Tabella riassuntiva: sintomo → parassita → trattamento
| Sintomo visivo | Probabile parassita | Trattamento prioritario |
|---|---|---|
| Puntini gialli sulla trave + insetti sul lato inferiore + ragnatele | Ragnetto rosso | Sapone di potassio + neem; abamectina in caso di gravi infestazioni |
| Piccole zanzare che volano + crescita debole senza motivo | Moscerini dei funghi | Lasciare asciugare + Bacillus thuringiensis israelensis in irrigazione |
| Graffi argentati + punti neri sulla trave | Viaggi | Spinosad; trappole blu; Amblyseius cucumeris |
| Colonie statiche sul lato inferiore + melata + formiche | Afide | Sapone di potassio; controllo biologico con Afidius |
| Cotone bianco sotto le ascelle e nodi | Parassita | Alcool isopropilico diretto; neem + sapone fogliare |
| Escrementi scuri sulle foglie + fori + necrosi sui germogli | Bruco / Lepidottero | Bacillus thuringiensis kurstaki; estrazione manuale |
| Polvere bianca sulle foglie (non facilmente cancellabile) | Oidio (fungo, non parassita) | Bicarbonato; zolfo bagnabile; migliorare la ventilazione |
| Boccioli con muffa interna grigia, brattee marroni | Botrytis (fungo, non parassita) | Eliminare le parti interessate; ridurre l'umidità; migliorare la circolazione. |
I prodotti più utilizzati: cosa sono, come funzionano e quando applicarli
| Prodotto | Origine | Parassiti target | Utilizzare in fioritura? |
|---|---|---|---|
| Sapone di potassio | Minerale | Acari, afidi, mosche bianche | Sì, fino a 2 settimane prima del raccolto |
| Olio di neem | Vegetale | Acari, afidi, tripidi, oidio | Sì in fioritura precoce; no in fioritura tardiva (influisce sul gusto) |
| Spinosad | Biologico (batteri) | Tripidi, bruchi, moscerini dei funghi | Sì, periodo di sicurezza 3-5 giorni |
| Bacillus thuringiensis (Bt) | Biologico (batteri) | Bruchi (kurstaki), moscerini dei funghi (israelensis) | Sì, fino al giorno del raccolto |
| Abamectina | Biologico (fungo) | Ragnetto rosso, tripidi | Non in fioritura. Periodo di sicurezza minimo 7-10 giorni |
| Piretrine naturali | Pianta (crisantemo) | Afide, tripidi, mosca bianca | Sì all'inizio della fioritura; con cautela a metà fioritura. |
| Zolfo bagnabile | Minerale | Oidio, ragnetto rosso (preventivo) | Non in tarda fioritura; non a temperature > 30 °C |
Regola d'oro della fioritura: Più ci si avvicina al raccolto, più i trattamenti devono essere conservativi. Nelle ultime due settimane prima del raccolto, l'unico trattamento fogliare che si può applicare con sicurezza è acqua semplice o sapone di potassio molto diluito. Qualsiasi residuo di prodotto lasciato sulle gemme finirà nel fumo o nel vapore.
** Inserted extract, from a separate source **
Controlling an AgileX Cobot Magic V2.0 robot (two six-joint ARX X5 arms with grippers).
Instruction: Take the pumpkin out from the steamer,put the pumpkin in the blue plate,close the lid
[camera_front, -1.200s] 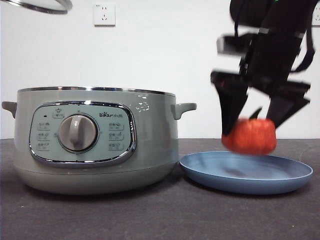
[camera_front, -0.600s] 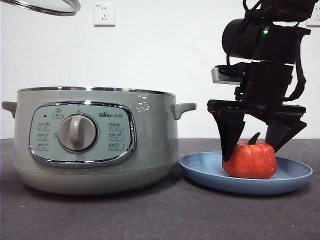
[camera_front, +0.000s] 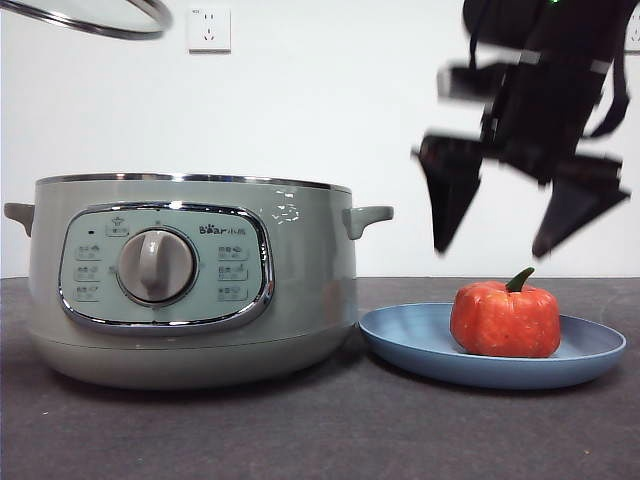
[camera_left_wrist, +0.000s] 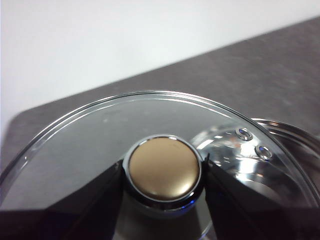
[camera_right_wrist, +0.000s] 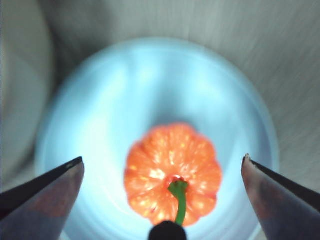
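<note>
The orange pumpkin (camera_front: 505, 319) with its green stem sits upright on the blue plate (camera_front: 400, 335), right of the steamer (camera_front: 190, 275). My right gripper (camera_front: 495, 250) is open and empty, hanging above the pumpkin and clear of it. In the right wrist view the pumpkin (camera_right_wrist: 172, 172) lies on the plate (camera_right_wrist: 100, 100) between the spread jaws. The steamer stands open. My left gripper (camera_left_wrist: 162, 172) is shut on the knob of the glass lid (camera_left_wrist: 90, 135). It holds the lid (camera_front: 95, 15) high at the top left, above the steamer.
The steamer's right handle (camera_front: 368, 217) reaches toward the plate. A wall socket (camera_front: 208, 28) is on the white wall behind. Dark grey tabletop (camera_front: 330, 420) lies in front of the steamer and the plate.
My right gripper set the pumpkin down on the blue plate, let go of it, and rose with its jaws open. The lid edged slightly right at the top left.
</note>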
Rotazione del prodotto: non utilizzare lo stesso insetticida per più di 2-3 cicli consecutivi. I parassiti sviluppano rapidamente una resistenza, soprattutto i ragnetti e i tripidi. Alternare prodotti con meccanismi d'azione diversi (di contatto, sistemici, ormonali, biologici).
→ Torna al Guida completa alla coltivazione per la fase successiva: la raccolta e la stagionatura.
→ Anche la genetica resistente aiuta a minimizzare i problemi. Si veda il 00 Catalogo dei semi per consultare le schede tecniche con i dati di resistenza di ciascuna varietà.
Avete un sintomo che non riuscite a trovare qui? Descrivetelo nei commenti: area della pianta colpita, aspetto della foglia, se si trova all'interno o all'esterno e in quale fase della coltura - vi aiuteremo a identificarlo.